Exercise goal:
I'd like an exact copy of only the lines from the start of the listing below through the line that holds "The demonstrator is". Please keep the pictures out.
────
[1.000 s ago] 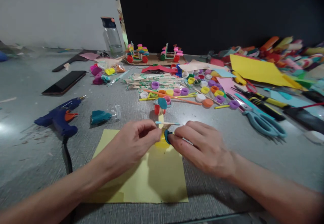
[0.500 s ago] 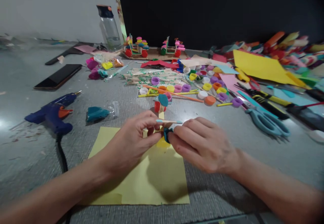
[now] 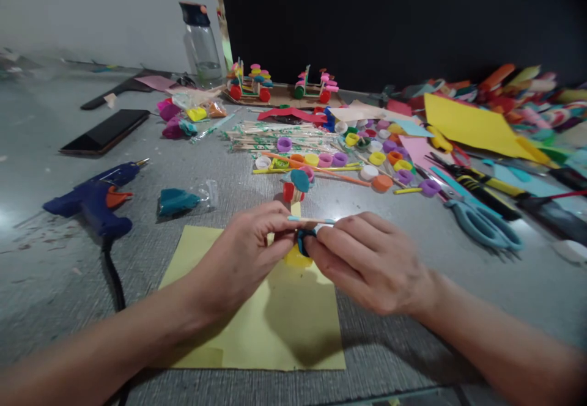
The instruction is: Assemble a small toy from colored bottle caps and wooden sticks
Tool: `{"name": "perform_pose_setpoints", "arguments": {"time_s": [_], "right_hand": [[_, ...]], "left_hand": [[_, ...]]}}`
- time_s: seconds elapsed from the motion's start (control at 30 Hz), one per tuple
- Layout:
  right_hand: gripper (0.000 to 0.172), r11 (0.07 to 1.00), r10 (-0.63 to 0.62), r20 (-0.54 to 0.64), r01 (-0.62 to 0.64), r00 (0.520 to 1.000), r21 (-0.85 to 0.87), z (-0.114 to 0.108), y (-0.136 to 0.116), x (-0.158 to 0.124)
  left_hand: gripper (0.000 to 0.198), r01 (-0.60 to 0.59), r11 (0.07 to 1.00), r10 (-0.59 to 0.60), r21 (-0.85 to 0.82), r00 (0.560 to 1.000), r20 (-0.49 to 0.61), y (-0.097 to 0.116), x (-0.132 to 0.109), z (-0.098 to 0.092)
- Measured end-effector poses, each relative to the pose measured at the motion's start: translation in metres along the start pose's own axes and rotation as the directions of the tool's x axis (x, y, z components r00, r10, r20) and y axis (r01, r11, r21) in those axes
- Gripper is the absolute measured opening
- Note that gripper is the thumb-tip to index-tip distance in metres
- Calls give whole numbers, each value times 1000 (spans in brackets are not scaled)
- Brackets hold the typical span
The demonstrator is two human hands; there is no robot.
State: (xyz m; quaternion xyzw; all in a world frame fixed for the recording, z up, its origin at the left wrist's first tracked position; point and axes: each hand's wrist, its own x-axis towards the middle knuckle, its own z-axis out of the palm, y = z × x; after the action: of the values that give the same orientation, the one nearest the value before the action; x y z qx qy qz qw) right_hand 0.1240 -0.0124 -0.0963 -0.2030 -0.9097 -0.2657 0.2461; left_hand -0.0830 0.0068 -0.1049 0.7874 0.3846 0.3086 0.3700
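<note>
Between my hands is a small craft-stick model (image 3: 296,209) with a red wheel-like cap (image 3: 288,192) and a teal disc (image 3: 300,181) at its far end. A yellow cap (image 3: 298,257) shows at its near end. My left hand (image 3: 247,253) is closed, thumb and fingers pinching the model by a stick with light-blue ends (image 3: 312,219). My right hand (image 3: 367,262) is closed too, its thumb and index finger on a dark teal lump (image 3: 303,242) that looks like modelling clay. The fingers hide part of the model. Below lies a yellow paper sheet (image 3: 257,332).
A blue glue gun (image 3: 98,201) and a bagged teal clay piece (image 3: 177,202) lie left. Scissors (image 3: 486,222) and pliers (image 3: 488,192) are at right. Bottle caps (image 3: 382,183) and wrapped sticks (image 3: 275,137) spread beyond my hands. Behind stand two finished-looking models (image 3: 251,83) and a bottle (image 3: 202,48).
The camera view has shifted slightly. Both hands keep nearly the same grip on the model, and the dark teal lump shows at a slightly different angle.
</note>
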Motion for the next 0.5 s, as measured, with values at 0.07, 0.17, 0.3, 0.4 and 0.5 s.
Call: {"name": "perform_pose_setpoints", "arguments": {"time_s": [0.07,0.17,0.3,0.4,0.5], "right_hand": [[12,1000,0,1,0,1000,-10,0,0,1],[13,1000,11,-1,-11,1000,-20,-1,-1,2],[10,999,19,5,-19,1000,-44,0,-2,0],[6,999,17,11,-16,1000,-46,1,-1,-1],[7,999,10,20,-9,1000,-38,0,1,-1]], "left_hand": [[21,-8,1000,8,4,1000,2,0,0,0],[21,-16,1000,16,0,1000,7,0,0,0],[23,-17,1000,17,-2,1000,16,0,1,1],[24,-19,1000,19,2,1000,13,0,2,1],[23,-12,1000,12,3,1000,11,1,1,1]]}}
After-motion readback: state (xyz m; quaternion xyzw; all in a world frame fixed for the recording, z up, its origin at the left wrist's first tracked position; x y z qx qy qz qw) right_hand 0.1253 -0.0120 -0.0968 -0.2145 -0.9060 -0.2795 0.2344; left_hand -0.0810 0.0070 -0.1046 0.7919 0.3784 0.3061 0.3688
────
Response area:
[1.000 s ago] 
[0.500 s ago] 
[now] 
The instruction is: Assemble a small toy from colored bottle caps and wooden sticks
Tool: `{"name": "perform_pose_setpoints", "arguments": {"time_s": [_], "right_hand": [[_, ...]], "left_hand": [[_, ...]]}}`
- time_s: seconds elapsed from the motion's start (control at 30 Hz), one per tuple
- Layout:
  right_hand: gripper (0.000 to 0.172), r11 (0.07 to 1.00), r10 (-0.63 to 0.62), r20 (-0.54 to 0.64), r01 (-0.62 to 0.64), r00 (0.520 to 1.000), r21 (-0.85 to 0.87), z (-0.114 to 0.108), y (-0.136 to 0.116), x (-0.158 to 0.124)
  left_hand: gripper (0.000 to 0.198), r01 (-0.60 to 0.59), r11 (0.07 to 1.00), r10 (-0.59 to 0.60), r21 (-0.85 to 0.82), r00 (0.560 to 1.000), r20 (-0.49 to 0.61), y (-0.097 to 0.116), x (-0.132 to 0.109), z (-0.098 to 0.092)
- Measured end-effector poses, each relative to the pose measured at the motion's start: translation in metres along the start pose's own axes and rotation as the directions of the tool's x axis (x, y, z components r00, r10, r20) and y axis (r01, r11, r21) in those axes
- Gripper is the absolute measured opening
- Note that gripper is the thumb-tip to index-tip distance in metres
- Calls give whole numbers, each value times 1000 (spans in brackets are not scaled)
- Brackets hold the typical span
The demonstrator is two human hands; there is no robot.

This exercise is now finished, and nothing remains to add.